Розе наконец удалось ускользнуть, прежде чем Джордж втянул ее в свои рассуждения о том, какой ущерб военному параду может нанести вдова. Роза очень устала. Полная дневных впечатлений, она немедленно написала дорогой Фанни, сообщая, что уже прибыла в Париж, что город изменился и все же остался таким же, как тогда, когда они бегали по мосту Пон-Неф и разглядывали дворцы. «Тебе бы понравился Лувр, Фанни, — написала она. — Теперь любой может войти внутрь, рассматривать разукрашенные потолки, подниматься по прекрасным лестницам. Там есть великолепная галерея. Ее стены увешаны картинами. Я уверена, что это самая длинная галерея в мире! Там все неимоверно прекрасно!» Поддавшись неожиданному порыву, она подписала письмо не своим именем, а нарисовала розу, собственный иероглиф.

Когда Долли вернулась в свою комнату, она была слишком взволнована, чтобы спать. Она описала в своем дневнике все восхитившие ее чудеса Парижа. Но она знала, что это покажется не слишком интересным Уильяму, поскольку он уже бывал здесь. Поэтому Долли снова обмакнула перо в чернила и, вспоминая все прочитанные романы, написала, что высокий, красивый французский маркиз признался ей в любви и попросил ее руки. «Я сказала, что ему следует подождать, пока я поговорю с папой, — вывела Долли, — но я дала ему надежду. Ведь наверняка мой отец будет рад, если я стану французской маркизой. Говорят, что это сейчас очень модно».

Глава одиннадцатая

Долли очень хотелось посмотреть на наряды, сшитые по последней французской моде. Она вслух восхищалась тонкими, довольно небрежно сшитыми муслиновыми платьями, которые носили девушки ее возраста, но все же надеялась увидеть что-нибудь более необычное.

На следующее утро молодые леди (Уильям с Джорджем ушли в какую-то особую табачную лавку, а вдова осталась в номере плести заговор) снова отправились в Тюильри. Они гуляли по тщательно ухоженным садам, смотрели на статуи и фонтаны. Долли с некоторым разочарованием отзывалась о том, как одеты люди. Они проходили мимо апартаментов, в которых, как им сказали, жили Наполеон и Жозефина, по аккуратным дорожкам. Потом они вышли на площадь, на которой гильотинировали короля и королеву. Люди хотели забыть эти ужасы, поэтому площадь переименовали в площадь Согласия.

— Я хочу увидеть кого-нибудь похожего на мадам де Помпадур или мадам дю Барри, — расстроенно сказала Долли. — Чтобы было интересно!
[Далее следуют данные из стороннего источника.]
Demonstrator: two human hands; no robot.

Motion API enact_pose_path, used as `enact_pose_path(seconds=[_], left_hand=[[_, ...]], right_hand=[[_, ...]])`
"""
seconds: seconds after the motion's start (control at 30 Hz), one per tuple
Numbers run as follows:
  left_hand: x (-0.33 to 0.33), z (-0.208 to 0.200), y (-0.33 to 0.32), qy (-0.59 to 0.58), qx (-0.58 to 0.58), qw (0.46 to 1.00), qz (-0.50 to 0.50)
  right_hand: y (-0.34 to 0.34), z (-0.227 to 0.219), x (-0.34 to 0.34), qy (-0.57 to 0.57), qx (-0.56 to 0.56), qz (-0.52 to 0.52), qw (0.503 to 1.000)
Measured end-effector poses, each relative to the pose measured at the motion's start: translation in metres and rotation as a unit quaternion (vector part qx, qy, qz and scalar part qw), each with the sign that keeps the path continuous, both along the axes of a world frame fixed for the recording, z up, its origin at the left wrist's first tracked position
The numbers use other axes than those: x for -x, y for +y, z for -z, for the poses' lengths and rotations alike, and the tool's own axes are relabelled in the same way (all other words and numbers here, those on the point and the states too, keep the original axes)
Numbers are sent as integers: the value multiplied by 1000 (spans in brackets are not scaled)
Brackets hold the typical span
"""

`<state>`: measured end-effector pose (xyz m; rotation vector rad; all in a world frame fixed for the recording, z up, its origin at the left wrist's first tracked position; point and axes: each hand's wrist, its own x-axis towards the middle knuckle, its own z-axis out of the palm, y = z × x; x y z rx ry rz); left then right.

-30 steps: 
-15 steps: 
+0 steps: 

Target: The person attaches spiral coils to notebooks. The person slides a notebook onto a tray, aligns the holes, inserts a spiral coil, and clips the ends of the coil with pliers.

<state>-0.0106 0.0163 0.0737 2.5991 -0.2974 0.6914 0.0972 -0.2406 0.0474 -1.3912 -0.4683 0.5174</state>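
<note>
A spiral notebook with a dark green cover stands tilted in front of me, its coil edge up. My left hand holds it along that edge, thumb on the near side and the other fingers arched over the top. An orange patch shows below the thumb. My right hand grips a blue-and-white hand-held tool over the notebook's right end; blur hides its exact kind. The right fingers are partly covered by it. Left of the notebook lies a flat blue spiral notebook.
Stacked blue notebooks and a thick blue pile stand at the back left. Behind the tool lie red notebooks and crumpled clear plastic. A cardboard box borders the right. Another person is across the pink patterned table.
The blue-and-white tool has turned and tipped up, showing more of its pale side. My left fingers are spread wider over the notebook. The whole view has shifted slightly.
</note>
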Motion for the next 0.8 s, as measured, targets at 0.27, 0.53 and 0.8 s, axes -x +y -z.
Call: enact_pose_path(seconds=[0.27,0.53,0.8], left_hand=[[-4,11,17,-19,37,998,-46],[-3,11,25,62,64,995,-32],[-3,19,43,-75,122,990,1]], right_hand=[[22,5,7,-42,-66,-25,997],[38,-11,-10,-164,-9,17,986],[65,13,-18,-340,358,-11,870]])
— Я так подозреваю, что люди очень стараются не выглядеть как мадам дю Барри, — невесело заметила Роза, — поскольку, по-моему, именно здесь, — она посмотрела по сторонам, — именно здесь гильотинировали мадам дю Барри. Говорят, когда ее вывели к народу, ее крики разносились очень далеко. — И она показала на улицу Сент-Оноре, которая пролегала вдоль садов. Долли и Энн удивленно посмотрели на Розу. Роза не переставала внимательно поглядывать по сторонам. — Мне отец рассказывал, — сообщила она, хмурясь то ли от солнца, то ли из-за мадам дю Барри, — здесь было так много казней, столько было пролито крови, что когда через площадь попытались прогнать стадо быков, они не смогли или не захотели идти — таким сильным был запах крови и смерти. Он буквально впитался в булыжную мостовую.
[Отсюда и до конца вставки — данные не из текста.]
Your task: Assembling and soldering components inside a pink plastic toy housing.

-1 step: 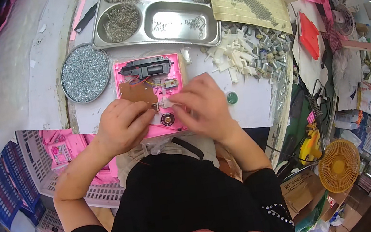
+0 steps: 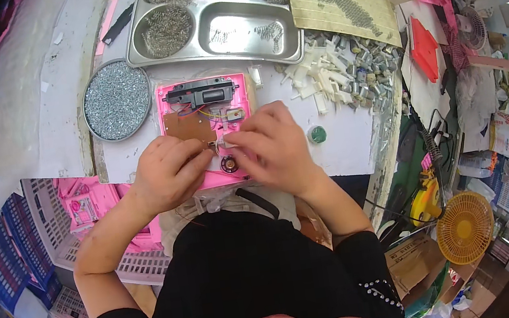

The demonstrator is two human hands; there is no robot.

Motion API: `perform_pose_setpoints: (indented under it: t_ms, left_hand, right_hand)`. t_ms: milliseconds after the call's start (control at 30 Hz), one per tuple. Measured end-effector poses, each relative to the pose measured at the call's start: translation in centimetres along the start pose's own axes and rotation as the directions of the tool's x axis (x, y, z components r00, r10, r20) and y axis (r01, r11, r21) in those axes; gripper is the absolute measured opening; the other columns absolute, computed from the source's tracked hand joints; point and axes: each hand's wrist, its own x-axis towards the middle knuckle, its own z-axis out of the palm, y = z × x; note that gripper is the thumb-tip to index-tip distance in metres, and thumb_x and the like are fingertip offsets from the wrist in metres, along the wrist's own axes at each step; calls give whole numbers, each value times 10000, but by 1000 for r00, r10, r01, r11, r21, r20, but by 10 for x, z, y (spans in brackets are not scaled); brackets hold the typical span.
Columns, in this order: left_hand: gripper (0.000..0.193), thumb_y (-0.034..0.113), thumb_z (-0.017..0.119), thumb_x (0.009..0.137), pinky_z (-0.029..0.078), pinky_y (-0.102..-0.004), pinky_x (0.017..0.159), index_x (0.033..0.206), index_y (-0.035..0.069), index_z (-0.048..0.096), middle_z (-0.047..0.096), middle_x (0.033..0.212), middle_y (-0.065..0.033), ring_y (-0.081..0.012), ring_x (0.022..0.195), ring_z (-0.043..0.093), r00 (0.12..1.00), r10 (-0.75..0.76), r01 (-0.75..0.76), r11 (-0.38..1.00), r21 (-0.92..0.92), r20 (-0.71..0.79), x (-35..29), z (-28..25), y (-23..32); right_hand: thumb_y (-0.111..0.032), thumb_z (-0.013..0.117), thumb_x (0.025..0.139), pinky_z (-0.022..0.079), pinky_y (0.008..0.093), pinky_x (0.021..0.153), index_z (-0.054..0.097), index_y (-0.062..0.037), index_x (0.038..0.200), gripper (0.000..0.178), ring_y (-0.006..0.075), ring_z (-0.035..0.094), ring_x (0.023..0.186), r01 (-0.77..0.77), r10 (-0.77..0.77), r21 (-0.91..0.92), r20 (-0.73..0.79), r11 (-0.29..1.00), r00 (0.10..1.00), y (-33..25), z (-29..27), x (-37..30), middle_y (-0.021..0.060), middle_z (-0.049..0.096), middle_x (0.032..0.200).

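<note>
Head view: both hands [image 2: 168, 171] [image 2: 272, 147] pinch pink housing [image 2: 239, 99] (open-backed).

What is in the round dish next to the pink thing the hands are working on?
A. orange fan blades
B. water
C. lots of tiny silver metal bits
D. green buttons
C: the round dish to the left of the pink case is filled to its rim with tiny shiny silver metal pieces, likely screws, with nothing green, wet or orange in it.

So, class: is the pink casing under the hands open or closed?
Open: the pink casing shows its brown circuit board, wires and black part.
</note>
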Motion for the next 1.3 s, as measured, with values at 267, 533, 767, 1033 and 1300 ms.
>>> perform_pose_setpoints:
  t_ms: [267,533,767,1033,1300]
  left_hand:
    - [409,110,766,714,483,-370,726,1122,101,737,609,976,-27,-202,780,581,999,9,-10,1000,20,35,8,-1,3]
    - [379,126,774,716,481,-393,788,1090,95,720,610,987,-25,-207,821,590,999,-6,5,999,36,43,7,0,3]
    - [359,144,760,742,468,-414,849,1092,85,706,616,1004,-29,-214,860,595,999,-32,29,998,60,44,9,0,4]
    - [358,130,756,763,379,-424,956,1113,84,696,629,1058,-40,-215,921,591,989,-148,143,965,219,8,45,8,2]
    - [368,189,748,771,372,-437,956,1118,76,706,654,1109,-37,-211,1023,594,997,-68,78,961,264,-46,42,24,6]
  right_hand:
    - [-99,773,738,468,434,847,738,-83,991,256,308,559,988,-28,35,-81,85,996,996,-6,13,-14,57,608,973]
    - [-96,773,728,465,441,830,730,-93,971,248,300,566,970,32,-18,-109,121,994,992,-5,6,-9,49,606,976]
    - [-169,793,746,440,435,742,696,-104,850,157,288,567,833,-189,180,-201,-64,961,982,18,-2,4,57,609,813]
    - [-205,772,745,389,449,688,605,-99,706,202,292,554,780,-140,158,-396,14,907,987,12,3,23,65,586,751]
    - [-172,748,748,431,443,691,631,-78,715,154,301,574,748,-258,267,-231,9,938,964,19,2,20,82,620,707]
В глазах у Долли читался ужас. Энн негромко вскрикнула и тоже отказалась переходить площадь. Поэтому они передумали гулять по Елисейским Полям, которые в любом случае выглядели очень неопрятно. Они повернули назад в сады, где уселись на небольшие приставные стулья под сенью огромных деревьев.

— В Англии никогда не будет революции. Не так ли? — нервно спросила Долли. — Правда ведь?
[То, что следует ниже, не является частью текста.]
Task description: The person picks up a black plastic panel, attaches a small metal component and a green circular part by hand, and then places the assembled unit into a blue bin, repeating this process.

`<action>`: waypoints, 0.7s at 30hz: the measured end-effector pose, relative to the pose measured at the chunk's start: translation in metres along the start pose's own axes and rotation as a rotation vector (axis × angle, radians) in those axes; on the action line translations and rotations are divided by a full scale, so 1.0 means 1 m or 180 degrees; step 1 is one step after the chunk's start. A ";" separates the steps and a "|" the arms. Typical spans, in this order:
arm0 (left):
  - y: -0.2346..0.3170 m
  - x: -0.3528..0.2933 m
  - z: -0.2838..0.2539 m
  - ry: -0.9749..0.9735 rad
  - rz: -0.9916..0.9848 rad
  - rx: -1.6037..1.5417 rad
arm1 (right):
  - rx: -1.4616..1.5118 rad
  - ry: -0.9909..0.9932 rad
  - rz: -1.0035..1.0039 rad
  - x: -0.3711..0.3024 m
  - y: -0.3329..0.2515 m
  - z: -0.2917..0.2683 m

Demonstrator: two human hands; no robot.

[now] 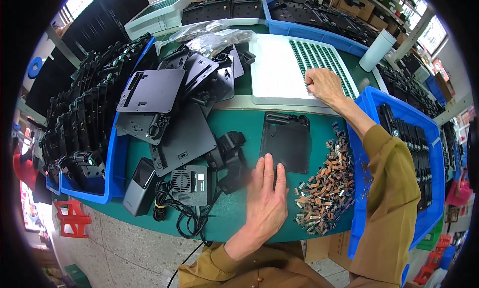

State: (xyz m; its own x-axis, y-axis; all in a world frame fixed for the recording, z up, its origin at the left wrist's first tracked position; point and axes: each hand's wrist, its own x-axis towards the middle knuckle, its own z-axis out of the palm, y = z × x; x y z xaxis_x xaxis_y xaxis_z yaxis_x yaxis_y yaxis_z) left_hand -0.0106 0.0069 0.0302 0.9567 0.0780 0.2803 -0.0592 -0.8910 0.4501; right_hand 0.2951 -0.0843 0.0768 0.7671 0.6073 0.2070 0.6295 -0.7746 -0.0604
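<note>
My left hand (269, 200) lies flat with its fingers stretched out, the tips resting at the lower edge of a thin black plastic panel (287, 146). The panel has a raised bar along its far edge and lies on the green table mat. Farther off to the right, my right hand (324, 86) is over a white foam tray (272, 71), its fingers curled together in a pinch. Rows of small green parts (327, 58) fill the tray's right side. What the right fingertips hold, if anything, is hidden.
Small orange-brown and metal parts (327, 188) are heaped right of the panel. Blue bins of black parts stand at left (117, 173), right (429, 123) and back (319, 36). Loose black panels (149, 91) pile up at left, near a grey boxy device (192, 183) and coiled cable (167, 203).
</note>
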 end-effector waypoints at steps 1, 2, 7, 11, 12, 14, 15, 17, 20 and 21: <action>0.000 0.000 -0.001 -0.0003 -0.0016 0.0010 | -0.0200 0.0042 -0.0006 0.002 -0.003 0.002; 0.000 0.000 -0.002 0.0002 -0.0011 0.0014 | -0.0190 0.0035 -0.0015 0.003 -0.003 0.004; -0.001 -0.001 0.000 -0.0008 -0.0093 -0.0108 | -0.0005 0.0033 -0.0222 0.005 0.006 0.002; -0.001 -0.001 0.000 0.0019 -0.0072 -0.0145 | 0.0315 -0.0115 -0.0162 0.008 0.010 -0.002; -0.001 -0.001 0.000 0.0021 -0.0065 -0.0134 | 0.0351 -0.0114 -0.0153 0.008 0.010 -0.001; -0.002 -0.001 0.000 0.0032 -0.0035 -0.0124 | 0.0447 -0.0180 -0.0164 0.011 0.013 -0.003; -0.001 -0.002 0.000 0.0049 -0.0014 -0.0114 | 0.0541 -0.0247 -0.0185 0.011 0.013 -0.006; 0.000 -0.002 0.000 0.0049 -0.0008 -0.0108 | 0.0780 -0.0103 -0.0164 0.010 0.012 -0.015; 0.001 -0.001 -0.001 0.0056 -0.0005 -0.0090 | 0.1155 0.0047 -0.0155 0.007 0.007 -0.034; 0.001 0.000 0.001 0.0057 0.0016 -0.0108 | 0.1513 -0.0165 0.0172 -0.001 0.002 -0.043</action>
State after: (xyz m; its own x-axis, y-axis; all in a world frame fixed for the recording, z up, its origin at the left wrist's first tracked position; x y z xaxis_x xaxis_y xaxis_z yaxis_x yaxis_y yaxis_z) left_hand -0.0107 0.0058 0.0301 0.9512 0.0817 0.2975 -0.0740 -0.8757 0.4771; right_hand 0.2903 -0.0942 0.1183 0.7978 0.5857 0.1429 0.5660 -0.6461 -0.5121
— Правда, Долли! — сказала Энн, разозлившись. У нее опять болели зубы. — Такие вещи не могут приключиться с нами. Надеюсь, что впредь, Роза, ты будешь держать подобные страшные истории при себе.

Солнце сверкало на начищенных крышах домов, в листве пели птицы.

Какое-то время они сидели молча, радуясь весеннему солнцу.

«Наконец-то я снова могу путешествовать, — подумала Роза, слыша повсюду французскую речь, ощущая чужеродность окружающего, которую она так хорошо чувствовала в детстве. — Если так легко попасть в Париж, вероятно, я могла бы поехать в Египет и разгадать иероглифы?» Но внезапно она вспомнила о девушке-египтянке. Может, ее уже убили из-за безрассудства Гарри? Роза Фэллон закрыла глаза.